Task prompt
From the entries below, gather each line containing the word "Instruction".

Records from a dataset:
§

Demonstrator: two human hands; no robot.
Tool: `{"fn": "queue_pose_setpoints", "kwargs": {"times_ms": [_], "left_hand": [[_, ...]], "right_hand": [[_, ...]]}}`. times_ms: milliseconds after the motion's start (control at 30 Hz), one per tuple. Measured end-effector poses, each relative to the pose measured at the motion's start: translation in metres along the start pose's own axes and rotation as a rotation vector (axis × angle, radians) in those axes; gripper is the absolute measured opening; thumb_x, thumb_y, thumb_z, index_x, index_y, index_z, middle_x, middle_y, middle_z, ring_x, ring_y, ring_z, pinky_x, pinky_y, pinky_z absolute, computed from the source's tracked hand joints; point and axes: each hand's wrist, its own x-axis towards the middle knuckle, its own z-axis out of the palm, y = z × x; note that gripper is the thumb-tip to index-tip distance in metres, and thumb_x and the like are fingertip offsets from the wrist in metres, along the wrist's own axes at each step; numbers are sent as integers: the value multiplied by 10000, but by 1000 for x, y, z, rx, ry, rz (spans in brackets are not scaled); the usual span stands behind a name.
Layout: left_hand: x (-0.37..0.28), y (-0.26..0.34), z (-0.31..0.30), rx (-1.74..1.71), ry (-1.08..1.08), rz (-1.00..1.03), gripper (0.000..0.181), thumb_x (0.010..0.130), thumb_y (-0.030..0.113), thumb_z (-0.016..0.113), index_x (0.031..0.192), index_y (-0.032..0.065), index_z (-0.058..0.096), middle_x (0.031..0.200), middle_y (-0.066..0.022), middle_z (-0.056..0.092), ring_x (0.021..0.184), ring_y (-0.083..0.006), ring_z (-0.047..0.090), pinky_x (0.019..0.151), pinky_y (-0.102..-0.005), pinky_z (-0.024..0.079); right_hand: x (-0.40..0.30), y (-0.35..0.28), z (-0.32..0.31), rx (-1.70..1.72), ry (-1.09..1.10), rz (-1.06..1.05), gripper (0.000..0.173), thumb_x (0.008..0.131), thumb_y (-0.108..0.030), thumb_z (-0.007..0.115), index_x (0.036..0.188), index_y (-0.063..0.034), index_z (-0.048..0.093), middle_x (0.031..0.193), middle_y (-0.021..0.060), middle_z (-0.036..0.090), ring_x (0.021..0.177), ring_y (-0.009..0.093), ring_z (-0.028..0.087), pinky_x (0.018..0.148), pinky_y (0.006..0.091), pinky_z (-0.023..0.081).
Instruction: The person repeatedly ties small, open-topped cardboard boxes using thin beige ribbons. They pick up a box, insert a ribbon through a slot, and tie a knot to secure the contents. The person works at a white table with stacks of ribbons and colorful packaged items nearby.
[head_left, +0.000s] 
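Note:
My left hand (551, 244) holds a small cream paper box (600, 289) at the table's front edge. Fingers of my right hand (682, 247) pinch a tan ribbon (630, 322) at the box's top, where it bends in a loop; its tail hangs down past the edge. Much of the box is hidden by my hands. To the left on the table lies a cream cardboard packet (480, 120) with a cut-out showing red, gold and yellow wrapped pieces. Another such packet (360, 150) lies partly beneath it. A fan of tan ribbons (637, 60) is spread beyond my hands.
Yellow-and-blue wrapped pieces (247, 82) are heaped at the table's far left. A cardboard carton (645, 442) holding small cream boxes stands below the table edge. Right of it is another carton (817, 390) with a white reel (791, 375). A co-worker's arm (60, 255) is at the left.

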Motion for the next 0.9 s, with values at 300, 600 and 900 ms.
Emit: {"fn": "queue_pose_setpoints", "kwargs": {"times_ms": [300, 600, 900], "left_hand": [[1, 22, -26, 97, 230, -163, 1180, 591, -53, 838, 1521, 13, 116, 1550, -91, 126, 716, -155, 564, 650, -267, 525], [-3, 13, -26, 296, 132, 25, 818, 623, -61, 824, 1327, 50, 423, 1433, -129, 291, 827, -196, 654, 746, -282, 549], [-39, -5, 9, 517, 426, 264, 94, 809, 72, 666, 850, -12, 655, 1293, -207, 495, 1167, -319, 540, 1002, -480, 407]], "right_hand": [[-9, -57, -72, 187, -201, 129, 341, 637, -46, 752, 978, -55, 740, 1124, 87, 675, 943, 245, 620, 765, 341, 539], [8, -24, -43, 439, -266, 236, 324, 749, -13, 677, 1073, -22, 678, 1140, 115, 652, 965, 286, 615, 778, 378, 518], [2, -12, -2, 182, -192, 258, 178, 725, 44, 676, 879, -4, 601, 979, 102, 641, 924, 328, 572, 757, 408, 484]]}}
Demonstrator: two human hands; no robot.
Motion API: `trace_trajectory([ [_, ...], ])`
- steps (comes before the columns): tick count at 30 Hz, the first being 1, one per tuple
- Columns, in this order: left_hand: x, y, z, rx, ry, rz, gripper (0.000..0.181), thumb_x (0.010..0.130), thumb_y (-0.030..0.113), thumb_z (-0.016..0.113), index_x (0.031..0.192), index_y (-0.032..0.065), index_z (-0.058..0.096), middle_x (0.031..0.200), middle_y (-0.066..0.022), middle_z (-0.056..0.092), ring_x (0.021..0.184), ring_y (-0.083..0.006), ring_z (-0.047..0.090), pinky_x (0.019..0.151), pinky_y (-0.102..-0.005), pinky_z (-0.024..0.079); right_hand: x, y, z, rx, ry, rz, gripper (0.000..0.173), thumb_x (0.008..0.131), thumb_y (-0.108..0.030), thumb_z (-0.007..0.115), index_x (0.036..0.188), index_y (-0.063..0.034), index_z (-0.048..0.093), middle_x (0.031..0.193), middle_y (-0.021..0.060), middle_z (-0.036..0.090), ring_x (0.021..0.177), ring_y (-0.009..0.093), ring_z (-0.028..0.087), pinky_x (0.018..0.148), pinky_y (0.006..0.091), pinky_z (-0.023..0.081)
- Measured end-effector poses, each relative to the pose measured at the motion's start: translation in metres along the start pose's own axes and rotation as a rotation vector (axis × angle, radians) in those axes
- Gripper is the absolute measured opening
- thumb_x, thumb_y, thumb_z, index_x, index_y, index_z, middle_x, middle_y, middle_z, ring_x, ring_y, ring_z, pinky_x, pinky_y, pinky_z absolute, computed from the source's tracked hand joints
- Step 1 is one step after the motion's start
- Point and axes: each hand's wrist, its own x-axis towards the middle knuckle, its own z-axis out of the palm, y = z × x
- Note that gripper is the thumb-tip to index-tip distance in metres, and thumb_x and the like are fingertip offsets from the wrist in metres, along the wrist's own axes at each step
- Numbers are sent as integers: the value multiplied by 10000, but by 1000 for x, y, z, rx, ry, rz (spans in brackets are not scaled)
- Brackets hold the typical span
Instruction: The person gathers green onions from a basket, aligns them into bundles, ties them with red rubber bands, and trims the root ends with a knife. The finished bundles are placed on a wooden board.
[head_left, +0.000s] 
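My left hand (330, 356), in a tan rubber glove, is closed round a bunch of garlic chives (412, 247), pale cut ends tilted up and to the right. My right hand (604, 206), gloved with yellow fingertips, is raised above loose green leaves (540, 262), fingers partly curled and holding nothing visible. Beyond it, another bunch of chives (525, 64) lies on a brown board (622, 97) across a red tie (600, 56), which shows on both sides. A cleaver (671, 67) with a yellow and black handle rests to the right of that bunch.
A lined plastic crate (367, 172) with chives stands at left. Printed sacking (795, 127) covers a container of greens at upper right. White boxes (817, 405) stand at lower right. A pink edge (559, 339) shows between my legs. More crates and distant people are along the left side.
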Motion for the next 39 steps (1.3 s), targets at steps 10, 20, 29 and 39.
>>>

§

Exercise output
Instruction: The person repeatedly ties small, open-topped cardboard boxes using thin beige ribbons. They pick up a box, insert a ribbon through a slot, and tie a knot to secure the contents. The person works at a white table with stacks of ribbons and colorful packaged items nearby.
Instruction: The person gathers green onions from a basket, aligns them into bundles, ties them with red rubber bands, and trims the root ends with a knife. The finished bundles are placed on a wooden board.

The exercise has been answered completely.